I should like also to add that I think there is a great deal in Halliwell-Phillips’ contention as to Shakespeare having made the “troth-plight.” — Concerning the “troth-plight” see Lawrence Vaux’s “Catechism,” Edited by T. G. Law, with a valuable historical preface (Chetham Soc). — Shakespeare’s “mentor” in the days of his youth was, most probably, some old Marian Priest, like Vaux, who was a former Warden of the Collegiate Church at Manchester, and with “the great Allen” and men like Vivian Haydock — see Gillow’s “Haydock Papers” (Burns & Oates) — retained Lancashire in its allegiance to Rome — so that “the jannock” Lancashire Catholics style their county, “God’s County” even unto this day.

[80] — The strong and, within due limits, admirable spirit of “clannishness” that still animates the natives of Yorkshire — a valiant, adventurous, jovial race, fresh from Dame Nature’s hand — is evidenced by the fact that within a very recent date the Yorkshiremen who have gone up to the great metropolis, like many another before them, to seek their livelihood, and maybe their fortune, have formed an association of their own.

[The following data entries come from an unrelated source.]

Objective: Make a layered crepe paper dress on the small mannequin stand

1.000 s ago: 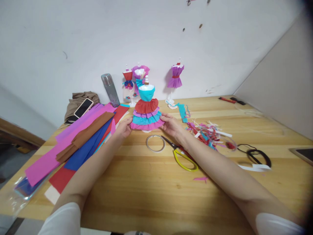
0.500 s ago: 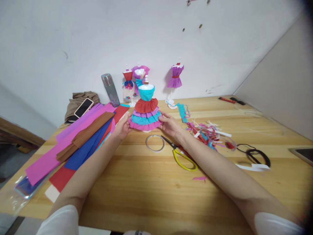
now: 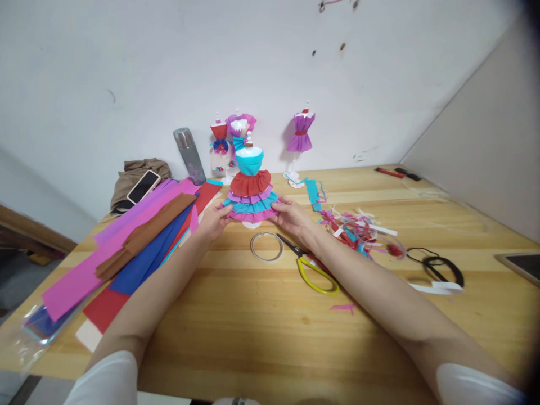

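A small dress-form mannequin wears a tiered crepe-paper dress [image 3: 250, 183], with a turquoise bodice and red, purple, turquoise and magenta ruffles. My left hand [image 3: 216, 219] pinches the left edge of the lower ruffles. On the opposite side, my right hand [image 3: 292, 216] has its fingers closed on the right edge of the skirt. Below the hem, part of the white base [image 3: 252, 224] shows. Just in front lies a thin ring-shaped coil [image 3: 267, 247], beside scissors with yellow handles [image 3: 317, 275] that my right forearm partly covers.
Crepe-paper sheets [image 3: 141, 236] in several colours lie left, near a phone [image 3: 144, 187] and a grey bottle [image 3: 189, 156]. Other dressed mannequins, one in purple [image 3: 301, 132], stand by the wall. Paper scraps [image 3: 354, 230] and a black cord loop [image 3: 445, 271] are right.
My fingers have shifted slightly on the skirt edges, the left hand moving inward. More of the white base shows below the hem. The whole view has shifted a little.
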Tool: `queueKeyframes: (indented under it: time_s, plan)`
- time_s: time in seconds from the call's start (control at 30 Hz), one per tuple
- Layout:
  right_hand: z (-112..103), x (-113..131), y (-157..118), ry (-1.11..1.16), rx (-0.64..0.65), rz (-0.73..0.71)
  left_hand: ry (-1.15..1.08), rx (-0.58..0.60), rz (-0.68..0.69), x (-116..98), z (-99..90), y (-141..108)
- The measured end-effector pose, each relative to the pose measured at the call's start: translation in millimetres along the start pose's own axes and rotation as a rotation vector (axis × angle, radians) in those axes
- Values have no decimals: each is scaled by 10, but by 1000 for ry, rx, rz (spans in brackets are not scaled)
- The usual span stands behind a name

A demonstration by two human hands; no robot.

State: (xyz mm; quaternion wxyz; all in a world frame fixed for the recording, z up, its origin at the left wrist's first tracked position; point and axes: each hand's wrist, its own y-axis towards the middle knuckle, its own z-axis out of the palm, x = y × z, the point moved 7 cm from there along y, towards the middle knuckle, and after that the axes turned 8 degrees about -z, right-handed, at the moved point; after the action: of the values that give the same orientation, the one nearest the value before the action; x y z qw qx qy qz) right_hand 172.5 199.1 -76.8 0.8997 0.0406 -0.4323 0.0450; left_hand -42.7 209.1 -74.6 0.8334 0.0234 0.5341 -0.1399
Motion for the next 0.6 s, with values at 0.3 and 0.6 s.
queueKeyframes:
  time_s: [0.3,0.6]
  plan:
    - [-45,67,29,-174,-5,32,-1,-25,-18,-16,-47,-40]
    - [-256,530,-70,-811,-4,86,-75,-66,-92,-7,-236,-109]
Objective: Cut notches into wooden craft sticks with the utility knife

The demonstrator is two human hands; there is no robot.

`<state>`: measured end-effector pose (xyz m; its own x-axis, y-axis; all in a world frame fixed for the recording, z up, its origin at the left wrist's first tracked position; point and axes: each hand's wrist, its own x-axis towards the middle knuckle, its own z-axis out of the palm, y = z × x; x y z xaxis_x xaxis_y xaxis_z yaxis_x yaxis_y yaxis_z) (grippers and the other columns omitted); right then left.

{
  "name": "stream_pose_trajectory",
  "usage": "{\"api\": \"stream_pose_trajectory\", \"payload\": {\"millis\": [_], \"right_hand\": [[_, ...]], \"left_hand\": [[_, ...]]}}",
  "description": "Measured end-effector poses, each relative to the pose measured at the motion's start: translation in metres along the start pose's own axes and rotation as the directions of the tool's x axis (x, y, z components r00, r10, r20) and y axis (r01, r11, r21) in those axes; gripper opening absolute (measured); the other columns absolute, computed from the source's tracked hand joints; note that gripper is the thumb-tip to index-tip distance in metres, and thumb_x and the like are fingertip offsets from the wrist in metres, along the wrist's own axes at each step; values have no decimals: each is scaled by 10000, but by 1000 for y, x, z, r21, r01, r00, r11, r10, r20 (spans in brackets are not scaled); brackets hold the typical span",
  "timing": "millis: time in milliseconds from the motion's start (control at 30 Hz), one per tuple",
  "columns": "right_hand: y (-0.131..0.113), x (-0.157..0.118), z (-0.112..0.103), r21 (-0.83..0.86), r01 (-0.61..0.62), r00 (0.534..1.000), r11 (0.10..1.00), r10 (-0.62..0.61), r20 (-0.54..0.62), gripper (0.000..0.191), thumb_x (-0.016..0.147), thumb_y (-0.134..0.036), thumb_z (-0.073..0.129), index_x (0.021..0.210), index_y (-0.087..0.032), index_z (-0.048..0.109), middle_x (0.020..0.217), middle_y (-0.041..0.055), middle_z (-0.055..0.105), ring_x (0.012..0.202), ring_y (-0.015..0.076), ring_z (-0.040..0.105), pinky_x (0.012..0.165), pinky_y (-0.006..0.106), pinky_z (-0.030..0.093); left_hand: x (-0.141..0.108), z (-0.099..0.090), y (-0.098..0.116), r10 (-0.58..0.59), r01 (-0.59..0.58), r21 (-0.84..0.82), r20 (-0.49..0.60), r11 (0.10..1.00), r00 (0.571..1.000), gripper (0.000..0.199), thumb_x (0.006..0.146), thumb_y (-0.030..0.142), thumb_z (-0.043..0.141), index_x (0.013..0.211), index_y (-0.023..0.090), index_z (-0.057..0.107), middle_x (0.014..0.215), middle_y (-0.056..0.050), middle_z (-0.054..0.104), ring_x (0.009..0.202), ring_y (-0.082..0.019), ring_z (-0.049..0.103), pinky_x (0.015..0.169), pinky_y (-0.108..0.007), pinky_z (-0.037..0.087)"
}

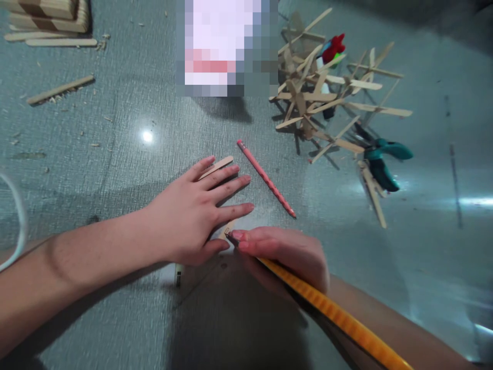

This excellent institution for promoting good fellowship among those hailing from the county of broad acres has for Patron during the present year, 1901, the Duke of Cornwall and York (now H.R.H. The Prince of Wales, December, 1901), and that typical Yorkshireman, Viscount Halifax, for President. The Earl of Crewe, Lord Grantley, Sir Albert K. Rollit, Knt., M.P., cum multis aliis, are members. May it flourish ad multos annos!

[81] — In the Record Office, Chancery Lane, London.